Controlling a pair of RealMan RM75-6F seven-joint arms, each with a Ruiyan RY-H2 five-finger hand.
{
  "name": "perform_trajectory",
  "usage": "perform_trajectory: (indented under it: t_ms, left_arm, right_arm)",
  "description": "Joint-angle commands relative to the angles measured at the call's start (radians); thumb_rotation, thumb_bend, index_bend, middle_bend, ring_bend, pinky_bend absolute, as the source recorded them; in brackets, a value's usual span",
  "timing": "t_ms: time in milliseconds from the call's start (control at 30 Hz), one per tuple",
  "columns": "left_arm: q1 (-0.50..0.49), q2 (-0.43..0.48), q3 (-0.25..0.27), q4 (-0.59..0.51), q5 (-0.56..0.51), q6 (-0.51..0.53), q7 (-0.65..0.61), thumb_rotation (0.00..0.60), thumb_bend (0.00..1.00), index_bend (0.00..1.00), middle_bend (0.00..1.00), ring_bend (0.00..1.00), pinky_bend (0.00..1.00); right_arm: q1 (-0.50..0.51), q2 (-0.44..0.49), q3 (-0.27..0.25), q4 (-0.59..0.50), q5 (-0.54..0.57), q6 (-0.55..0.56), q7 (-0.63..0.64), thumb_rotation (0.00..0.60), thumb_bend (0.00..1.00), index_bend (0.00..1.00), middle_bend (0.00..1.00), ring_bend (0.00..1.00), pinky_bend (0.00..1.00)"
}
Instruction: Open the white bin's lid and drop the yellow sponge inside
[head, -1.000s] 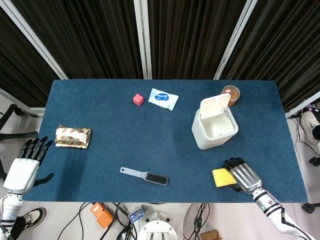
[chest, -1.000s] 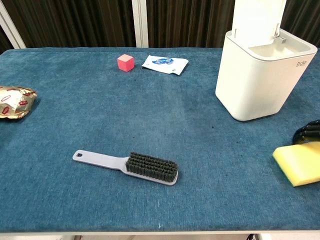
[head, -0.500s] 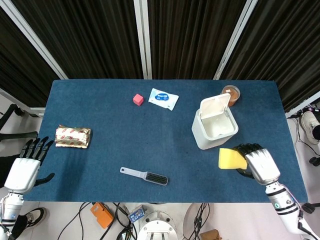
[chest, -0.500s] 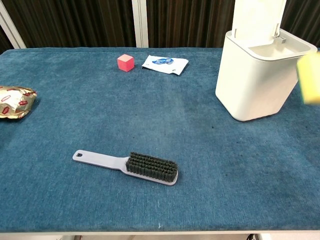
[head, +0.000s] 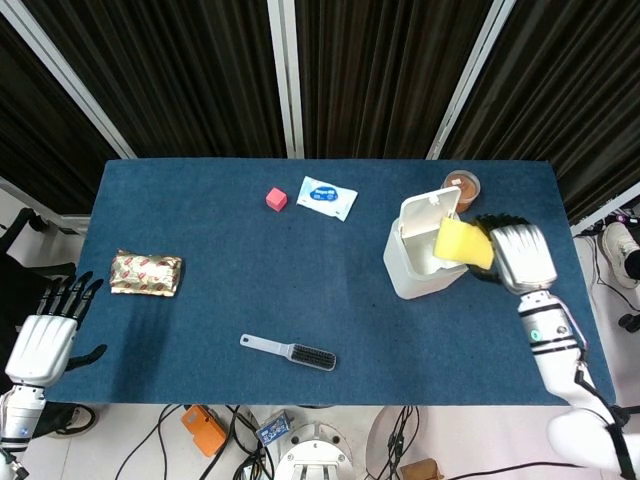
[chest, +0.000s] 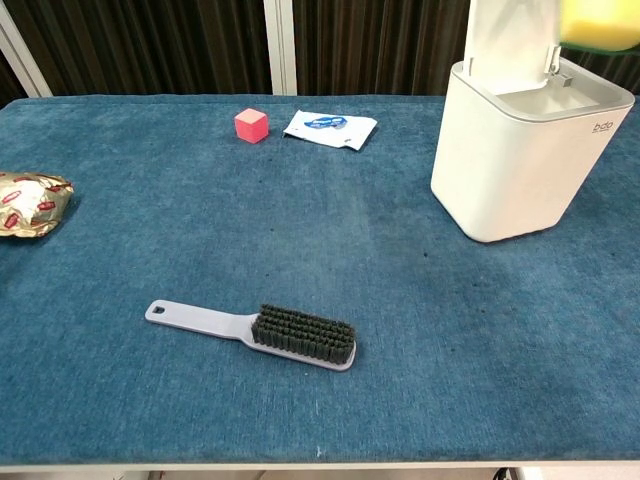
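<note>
The white bin (head: 420, 262) (chest: 520, 160) stands at the table's right with its lid (head: 430, 212) (chest: 508, 35) tipped up and open. My right hand (head: 520, 255) grips the yellow sponge (head: 462, 242) (chest: 600, 24) and holds it in the air over the bin's open mouth, toward its right side. In the chest view only the sponge's lower edge shows at the top right corner, and the hand itself is out of frame. My left hand (head: 45, 330) hangs off the table's left front corner with its fingers spread and nothing in it.
A grey brush (head: 290, 352) (chest: 258, 327) lies near the front edge. A pink cube (head: 276, 199) (chest: 251, 125) and a white-blue packet (head: 327, 197) (chest: 330, 128) sit at the back, a foil snack pack (head: 146, 273) (chest: 28, 203) at the left, a brown jar (head: 462, 186) behind the bin.
My right hand has carried the sponge up and back, from in front of the bin to above its opening. The left hand has barely shifted.
</note>
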Motion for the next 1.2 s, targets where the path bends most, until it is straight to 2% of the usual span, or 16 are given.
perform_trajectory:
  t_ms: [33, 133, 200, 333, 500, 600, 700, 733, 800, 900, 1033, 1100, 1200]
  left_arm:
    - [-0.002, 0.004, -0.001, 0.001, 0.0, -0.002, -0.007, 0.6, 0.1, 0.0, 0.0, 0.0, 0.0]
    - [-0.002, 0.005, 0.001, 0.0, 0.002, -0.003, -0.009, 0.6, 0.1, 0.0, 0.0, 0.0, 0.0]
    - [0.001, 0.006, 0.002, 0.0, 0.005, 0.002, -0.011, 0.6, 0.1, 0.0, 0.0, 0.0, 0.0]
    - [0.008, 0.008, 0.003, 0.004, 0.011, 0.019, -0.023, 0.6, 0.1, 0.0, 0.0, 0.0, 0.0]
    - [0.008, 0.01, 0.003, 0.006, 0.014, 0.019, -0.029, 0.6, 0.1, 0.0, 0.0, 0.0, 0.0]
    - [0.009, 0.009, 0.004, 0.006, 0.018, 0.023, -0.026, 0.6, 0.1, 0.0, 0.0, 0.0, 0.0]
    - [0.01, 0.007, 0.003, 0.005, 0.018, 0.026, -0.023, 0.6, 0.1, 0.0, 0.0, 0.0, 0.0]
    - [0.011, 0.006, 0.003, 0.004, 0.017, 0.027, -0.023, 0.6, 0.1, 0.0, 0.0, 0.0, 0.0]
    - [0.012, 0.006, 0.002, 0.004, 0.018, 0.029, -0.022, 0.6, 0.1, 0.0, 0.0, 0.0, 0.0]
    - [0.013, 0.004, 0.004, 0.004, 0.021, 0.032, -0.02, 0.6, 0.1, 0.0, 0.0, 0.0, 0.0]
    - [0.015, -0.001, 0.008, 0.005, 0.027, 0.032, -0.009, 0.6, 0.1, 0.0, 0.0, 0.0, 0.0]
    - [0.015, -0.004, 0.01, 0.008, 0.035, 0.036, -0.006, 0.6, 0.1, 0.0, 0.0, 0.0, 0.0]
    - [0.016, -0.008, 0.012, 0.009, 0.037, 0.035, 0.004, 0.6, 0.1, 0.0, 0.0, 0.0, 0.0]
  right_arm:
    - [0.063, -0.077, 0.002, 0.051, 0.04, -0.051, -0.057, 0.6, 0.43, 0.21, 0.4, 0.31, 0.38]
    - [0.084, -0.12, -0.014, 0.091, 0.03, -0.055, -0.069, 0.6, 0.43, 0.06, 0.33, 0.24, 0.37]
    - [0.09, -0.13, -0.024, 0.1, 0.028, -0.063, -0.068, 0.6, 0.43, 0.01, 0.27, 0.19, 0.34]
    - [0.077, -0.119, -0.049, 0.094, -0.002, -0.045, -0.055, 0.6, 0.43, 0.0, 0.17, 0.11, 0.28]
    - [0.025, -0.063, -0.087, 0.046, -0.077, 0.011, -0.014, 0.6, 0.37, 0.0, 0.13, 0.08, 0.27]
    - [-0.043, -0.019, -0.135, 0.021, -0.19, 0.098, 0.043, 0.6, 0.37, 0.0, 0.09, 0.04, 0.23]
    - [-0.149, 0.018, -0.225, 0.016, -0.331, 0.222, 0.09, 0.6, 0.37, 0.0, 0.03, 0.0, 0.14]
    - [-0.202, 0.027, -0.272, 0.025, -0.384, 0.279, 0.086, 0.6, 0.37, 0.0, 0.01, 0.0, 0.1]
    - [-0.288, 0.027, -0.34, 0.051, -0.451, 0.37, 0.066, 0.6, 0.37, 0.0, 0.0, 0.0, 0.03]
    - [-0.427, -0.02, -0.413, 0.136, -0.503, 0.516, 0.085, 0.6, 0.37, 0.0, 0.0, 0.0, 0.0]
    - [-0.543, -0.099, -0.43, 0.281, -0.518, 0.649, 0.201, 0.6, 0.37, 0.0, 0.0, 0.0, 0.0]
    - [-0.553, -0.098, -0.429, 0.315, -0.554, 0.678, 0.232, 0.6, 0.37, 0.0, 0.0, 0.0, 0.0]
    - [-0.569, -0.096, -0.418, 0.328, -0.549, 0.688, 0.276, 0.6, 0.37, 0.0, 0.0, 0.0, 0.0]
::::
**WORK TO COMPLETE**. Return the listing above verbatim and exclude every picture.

**EXERCISE ANSWER**.
Controlling a pair of RealMan RM75-6F seven-joint arms, each with a Ruiyan RY-H2 five-finger hand.
{
  "name": "perform_trajectory",
  "usage": "perform_trajectory: (indented under it: t_ms, left_arm, right_arm)",
  "description": "Joint-angle commands relative to the angles measured at the call's start (radians); thumb_rotation, thumb_bend, index_bend, middle_bend, ring_bend, pinky_bend absolute, as the source recorded them; in brackets, a value's usual span",
  "timing": "t_ms: time in milliseconds from the call's start (control at 30 Hz), one per tuple",
  "columns": "left_arm: q1 (-0.50..0.49), q2 (-0.43..0.48), q3 (-0.25..0.27), q4 (-0.59..0.51), q5 (-0.56..0.51), q6 (-0.51..0.53), q7 (-0.65..0.61), thumb_rotation (0.00..0.60), thumb_bend (0.00..1.00), index_bend (0.00..1.00), middle_bend (0.00..1.00), ring_bend (0.00..1.00), pinky_bend (0.00..1.00); right_arm: q1 (-0.50..0.51), q2 (-0.44..0.49), q3 (-0.27..0.25), q4 (-0.59..0.50), q5 (-0.54..0.57), q6 (-0.55..0.56), q7 (-0.63..0.64), thumb_rotation (0.00..0.60), thumb_bend (0.00..1.00), index_bend (0.00..1.00), middle_bend (0.00..1.00), ring_bend (0.00..1.00), pinky_bend (0.00..1.00)"
}
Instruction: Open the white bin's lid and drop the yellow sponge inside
[head, -1.000s] 
[chest, -1.000s] 
[head, -0.500s] 
[chest, -0.500s] 
[head, +0.000s] 
[chest, +0.000s] 
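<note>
The white bin (head: 420, 262) (chest: 520, 160) stands at the table's right with its lid (head: 430, 212) (chest: 508, 35) tipped up and open. My right hand (head: 520, 255) grips the yellow sponge (head: 462, 242) (chest: 600, 24) and holds it in the air over the bin's open mouth, toward its right side. In the chest view only the sponge's lower edge shows at the top right corner, and the hand itself is out of frame. My left hand (head: 45, 330) hangs off the table's left front corner with its fingers spread and nothing in it.
A grey brush (head: 290, 352) (chest: 258, 327) lies near the front edge. A pink cube (head: 276, 199) (chest: 251, 125) and a white-blue packet (head: 327, 197) (chest: 330, 128) sit at the back, a foil snack pack (head: 146, 273) (chest: 28, 203) at the left, a brown jar (head: 462, 186) behind the bin.
My right hand has carried the sponge up and back, from in front of the bin to above its opening. The left hand has barely shifted.
</note>
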Motion for the next 1.2 s, targets where the path bends most, until it is straight to 2% of the usual span, or 16 are given.
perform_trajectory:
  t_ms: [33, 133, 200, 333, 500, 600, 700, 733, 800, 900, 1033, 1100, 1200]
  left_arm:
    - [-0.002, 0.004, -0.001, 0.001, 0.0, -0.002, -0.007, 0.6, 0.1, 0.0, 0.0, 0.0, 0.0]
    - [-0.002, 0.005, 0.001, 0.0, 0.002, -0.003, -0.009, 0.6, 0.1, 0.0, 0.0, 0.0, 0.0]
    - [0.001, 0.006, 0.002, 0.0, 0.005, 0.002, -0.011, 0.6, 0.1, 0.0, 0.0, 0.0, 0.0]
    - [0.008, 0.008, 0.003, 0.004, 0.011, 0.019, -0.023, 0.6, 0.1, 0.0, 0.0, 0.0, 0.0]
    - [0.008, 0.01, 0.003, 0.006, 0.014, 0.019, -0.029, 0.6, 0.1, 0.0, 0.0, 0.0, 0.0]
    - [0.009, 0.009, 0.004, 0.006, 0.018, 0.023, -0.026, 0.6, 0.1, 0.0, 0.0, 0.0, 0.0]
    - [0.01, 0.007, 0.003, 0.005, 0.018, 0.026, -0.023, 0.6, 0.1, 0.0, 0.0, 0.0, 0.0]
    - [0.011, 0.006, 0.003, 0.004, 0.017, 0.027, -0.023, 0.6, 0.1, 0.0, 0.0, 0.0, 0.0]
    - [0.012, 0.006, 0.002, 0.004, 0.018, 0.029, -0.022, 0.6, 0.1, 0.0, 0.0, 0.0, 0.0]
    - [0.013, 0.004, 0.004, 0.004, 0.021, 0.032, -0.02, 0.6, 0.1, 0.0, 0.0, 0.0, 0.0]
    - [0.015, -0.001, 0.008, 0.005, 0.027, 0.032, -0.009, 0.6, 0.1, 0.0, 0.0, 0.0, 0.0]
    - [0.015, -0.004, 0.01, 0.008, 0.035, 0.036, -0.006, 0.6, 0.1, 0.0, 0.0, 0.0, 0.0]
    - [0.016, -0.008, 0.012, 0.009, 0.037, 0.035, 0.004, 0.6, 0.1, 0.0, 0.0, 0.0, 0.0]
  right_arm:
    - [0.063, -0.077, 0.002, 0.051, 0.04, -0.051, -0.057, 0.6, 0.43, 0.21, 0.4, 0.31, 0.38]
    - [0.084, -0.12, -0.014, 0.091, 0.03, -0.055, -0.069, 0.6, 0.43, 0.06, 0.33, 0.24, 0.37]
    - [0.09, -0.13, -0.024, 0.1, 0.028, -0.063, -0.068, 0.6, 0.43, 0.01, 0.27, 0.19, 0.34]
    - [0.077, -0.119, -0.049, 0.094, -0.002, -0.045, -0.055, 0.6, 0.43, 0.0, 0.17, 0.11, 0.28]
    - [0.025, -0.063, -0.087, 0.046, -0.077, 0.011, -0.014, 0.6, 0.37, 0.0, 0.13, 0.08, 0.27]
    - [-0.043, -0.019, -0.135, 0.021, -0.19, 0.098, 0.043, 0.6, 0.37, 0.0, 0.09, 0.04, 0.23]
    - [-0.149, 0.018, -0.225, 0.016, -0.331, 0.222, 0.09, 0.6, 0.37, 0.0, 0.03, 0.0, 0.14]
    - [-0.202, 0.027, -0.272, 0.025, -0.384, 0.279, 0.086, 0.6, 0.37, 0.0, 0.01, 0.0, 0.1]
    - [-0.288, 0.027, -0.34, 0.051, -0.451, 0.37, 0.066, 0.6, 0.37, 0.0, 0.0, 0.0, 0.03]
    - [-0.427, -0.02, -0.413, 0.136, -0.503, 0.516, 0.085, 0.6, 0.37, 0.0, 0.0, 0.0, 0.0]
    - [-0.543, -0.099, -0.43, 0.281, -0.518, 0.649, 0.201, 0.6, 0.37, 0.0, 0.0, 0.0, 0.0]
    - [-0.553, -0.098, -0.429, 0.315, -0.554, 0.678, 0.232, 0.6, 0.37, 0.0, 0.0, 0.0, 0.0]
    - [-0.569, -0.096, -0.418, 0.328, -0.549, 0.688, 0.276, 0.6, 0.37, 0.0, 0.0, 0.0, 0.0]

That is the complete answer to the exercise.